• ABOUT THIS TASK: Every line below between the line holding "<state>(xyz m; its" and the line holding "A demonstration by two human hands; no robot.", inclusive, should be repeated exactly, and all other lines omitted.
=== Section Start ===
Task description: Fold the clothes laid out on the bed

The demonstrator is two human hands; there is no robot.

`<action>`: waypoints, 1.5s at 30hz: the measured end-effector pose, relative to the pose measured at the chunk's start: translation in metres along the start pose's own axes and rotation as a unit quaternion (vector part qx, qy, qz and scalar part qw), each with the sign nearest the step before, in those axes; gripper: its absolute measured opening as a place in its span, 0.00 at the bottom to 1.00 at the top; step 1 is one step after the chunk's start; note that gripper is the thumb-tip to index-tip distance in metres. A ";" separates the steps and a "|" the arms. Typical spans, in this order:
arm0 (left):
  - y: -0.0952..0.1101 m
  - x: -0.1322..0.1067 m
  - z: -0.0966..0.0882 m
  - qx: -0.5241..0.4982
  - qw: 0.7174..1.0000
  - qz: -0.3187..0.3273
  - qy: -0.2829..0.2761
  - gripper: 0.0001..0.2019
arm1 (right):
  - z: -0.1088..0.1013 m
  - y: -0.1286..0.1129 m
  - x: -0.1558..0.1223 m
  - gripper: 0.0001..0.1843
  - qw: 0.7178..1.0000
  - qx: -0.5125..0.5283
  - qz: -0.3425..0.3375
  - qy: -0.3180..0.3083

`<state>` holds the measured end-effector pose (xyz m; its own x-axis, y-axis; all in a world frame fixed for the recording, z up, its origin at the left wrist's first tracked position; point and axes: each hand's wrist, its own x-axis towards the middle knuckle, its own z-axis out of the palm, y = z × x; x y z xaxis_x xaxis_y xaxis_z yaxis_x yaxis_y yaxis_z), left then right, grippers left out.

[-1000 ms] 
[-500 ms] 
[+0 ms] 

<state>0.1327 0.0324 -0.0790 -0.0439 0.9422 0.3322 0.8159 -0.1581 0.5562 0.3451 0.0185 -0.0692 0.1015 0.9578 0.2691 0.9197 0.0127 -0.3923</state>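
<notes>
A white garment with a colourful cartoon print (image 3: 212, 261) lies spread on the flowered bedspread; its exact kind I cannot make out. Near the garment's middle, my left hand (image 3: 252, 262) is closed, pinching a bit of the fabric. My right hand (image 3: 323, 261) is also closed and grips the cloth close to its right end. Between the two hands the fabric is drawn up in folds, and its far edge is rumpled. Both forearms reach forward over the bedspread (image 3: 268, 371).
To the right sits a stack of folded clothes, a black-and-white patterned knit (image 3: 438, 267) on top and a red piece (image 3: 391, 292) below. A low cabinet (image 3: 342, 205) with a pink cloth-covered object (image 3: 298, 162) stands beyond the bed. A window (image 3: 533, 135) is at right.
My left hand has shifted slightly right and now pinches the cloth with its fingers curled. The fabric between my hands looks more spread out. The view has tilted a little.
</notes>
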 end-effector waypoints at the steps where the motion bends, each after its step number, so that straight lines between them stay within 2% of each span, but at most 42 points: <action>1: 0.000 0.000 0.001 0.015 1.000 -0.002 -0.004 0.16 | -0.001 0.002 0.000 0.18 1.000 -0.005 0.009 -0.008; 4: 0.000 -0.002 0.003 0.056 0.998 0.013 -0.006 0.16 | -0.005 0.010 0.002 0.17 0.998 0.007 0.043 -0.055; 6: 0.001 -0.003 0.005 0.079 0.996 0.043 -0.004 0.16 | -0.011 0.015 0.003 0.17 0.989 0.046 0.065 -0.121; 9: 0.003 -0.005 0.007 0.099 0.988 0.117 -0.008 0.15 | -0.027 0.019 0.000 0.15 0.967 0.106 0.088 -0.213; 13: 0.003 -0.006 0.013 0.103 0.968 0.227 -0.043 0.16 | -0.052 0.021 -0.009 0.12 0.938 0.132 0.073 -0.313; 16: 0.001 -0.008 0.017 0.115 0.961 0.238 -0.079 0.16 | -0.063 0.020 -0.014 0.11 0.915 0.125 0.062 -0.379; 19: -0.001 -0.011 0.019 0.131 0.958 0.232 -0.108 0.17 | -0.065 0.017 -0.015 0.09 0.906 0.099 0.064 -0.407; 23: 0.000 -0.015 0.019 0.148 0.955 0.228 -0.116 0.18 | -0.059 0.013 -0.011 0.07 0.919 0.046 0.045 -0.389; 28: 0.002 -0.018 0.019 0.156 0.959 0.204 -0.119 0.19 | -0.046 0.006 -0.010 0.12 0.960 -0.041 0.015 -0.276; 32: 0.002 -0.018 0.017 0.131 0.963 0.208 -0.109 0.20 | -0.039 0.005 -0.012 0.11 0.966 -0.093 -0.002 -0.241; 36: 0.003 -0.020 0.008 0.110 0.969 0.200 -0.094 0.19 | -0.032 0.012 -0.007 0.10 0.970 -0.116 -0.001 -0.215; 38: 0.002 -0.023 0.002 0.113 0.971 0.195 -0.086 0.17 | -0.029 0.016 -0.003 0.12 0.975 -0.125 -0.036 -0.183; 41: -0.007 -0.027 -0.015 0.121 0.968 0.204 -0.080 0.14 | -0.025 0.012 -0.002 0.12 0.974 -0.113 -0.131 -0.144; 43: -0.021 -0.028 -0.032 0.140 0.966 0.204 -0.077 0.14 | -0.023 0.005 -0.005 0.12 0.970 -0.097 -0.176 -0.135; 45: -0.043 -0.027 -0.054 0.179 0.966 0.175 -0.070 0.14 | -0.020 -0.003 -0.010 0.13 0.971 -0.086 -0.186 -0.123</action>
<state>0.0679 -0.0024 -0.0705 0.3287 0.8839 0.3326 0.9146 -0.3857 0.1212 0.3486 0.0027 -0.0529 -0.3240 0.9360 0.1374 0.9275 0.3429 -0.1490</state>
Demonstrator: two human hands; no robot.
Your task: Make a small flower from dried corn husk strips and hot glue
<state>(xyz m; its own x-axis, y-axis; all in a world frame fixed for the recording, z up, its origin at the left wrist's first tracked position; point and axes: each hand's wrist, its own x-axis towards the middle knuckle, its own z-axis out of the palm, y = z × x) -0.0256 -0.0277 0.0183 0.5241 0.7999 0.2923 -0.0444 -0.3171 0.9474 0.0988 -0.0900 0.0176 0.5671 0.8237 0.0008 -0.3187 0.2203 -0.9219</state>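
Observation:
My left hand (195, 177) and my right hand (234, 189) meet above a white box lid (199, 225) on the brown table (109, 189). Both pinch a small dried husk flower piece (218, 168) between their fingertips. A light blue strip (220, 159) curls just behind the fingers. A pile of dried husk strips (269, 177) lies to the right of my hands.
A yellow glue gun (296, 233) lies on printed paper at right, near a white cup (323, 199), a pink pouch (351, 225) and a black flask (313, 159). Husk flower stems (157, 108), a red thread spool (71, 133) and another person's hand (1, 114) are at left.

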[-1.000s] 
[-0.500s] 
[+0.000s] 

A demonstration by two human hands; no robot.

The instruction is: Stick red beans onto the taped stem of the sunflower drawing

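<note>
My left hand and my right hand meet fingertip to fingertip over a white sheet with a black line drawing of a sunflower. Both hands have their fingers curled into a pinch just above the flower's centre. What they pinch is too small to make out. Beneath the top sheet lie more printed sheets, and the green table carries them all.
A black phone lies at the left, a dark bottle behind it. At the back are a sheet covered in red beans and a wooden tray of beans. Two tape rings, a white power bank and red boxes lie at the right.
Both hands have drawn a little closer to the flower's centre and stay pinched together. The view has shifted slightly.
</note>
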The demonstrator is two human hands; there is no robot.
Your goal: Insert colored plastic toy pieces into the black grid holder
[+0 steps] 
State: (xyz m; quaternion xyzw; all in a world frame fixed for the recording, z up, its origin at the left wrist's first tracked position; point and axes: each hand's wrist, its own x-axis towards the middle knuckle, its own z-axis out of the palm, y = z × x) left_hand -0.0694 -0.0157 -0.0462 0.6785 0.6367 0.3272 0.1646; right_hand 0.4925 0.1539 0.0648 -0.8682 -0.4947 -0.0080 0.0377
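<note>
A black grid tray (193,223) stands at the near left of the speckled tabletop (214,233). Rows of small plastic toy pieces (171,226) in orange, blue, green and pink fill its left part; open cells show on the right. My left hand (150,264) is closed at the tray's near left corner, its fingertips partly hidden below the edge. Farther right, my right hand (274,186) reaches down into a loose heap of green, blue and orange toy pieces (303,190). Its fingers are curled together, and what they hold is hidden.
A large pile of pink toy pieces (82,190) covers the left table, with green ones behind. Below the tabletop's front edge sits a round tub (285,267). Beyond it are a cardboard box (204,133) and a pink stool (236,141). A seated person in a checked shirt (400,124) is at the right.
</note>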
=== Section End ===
• RESPONSE BELOW:
<state>(xyz m; its own x-axis, y-axis; all in a world frame fixed for the recording, z up, its origin at the left wrist's first tracked position; point and axes: each hand's wrist, its own x-axis towards the middle knuckle, its own z-axis out of the palm, y = z × x) -0.0256 -0.0277 0.0183 0.5241 0.7999 0.2923 -0.0444 -0.3171 0.9474 0.0988 -0.0900 0.0176 0.5671 0.8237 0.0008 -0.3187 0.2203 -0.9219</state>
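Observation:
My left hand (195, 177) and my right hand (234, 189) meet above a white box lid (199, 225) on the brown table (109, 189). Both pinch a small dried husk flower piece (218, 168) between their fingertips. A light blue strip (220, 159) curls just behind the fingers. A pile of dried husk strips (269, 177) lies to the right of my hands.
A yellow glue gun (296, 233) lies on printed paper at right, near a white cup (323, 199), a pink pouch (351, 225) and a black flask (313, 159). Husk flower stems (157, 108), a red thread spool (71, 133) and another person's hand (1, 114) are at left.
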
[-1.000s] 
[-0.500s] 
[+0.000s] 

A demonstration by two human hands; no robot.

There is no more to the exercise.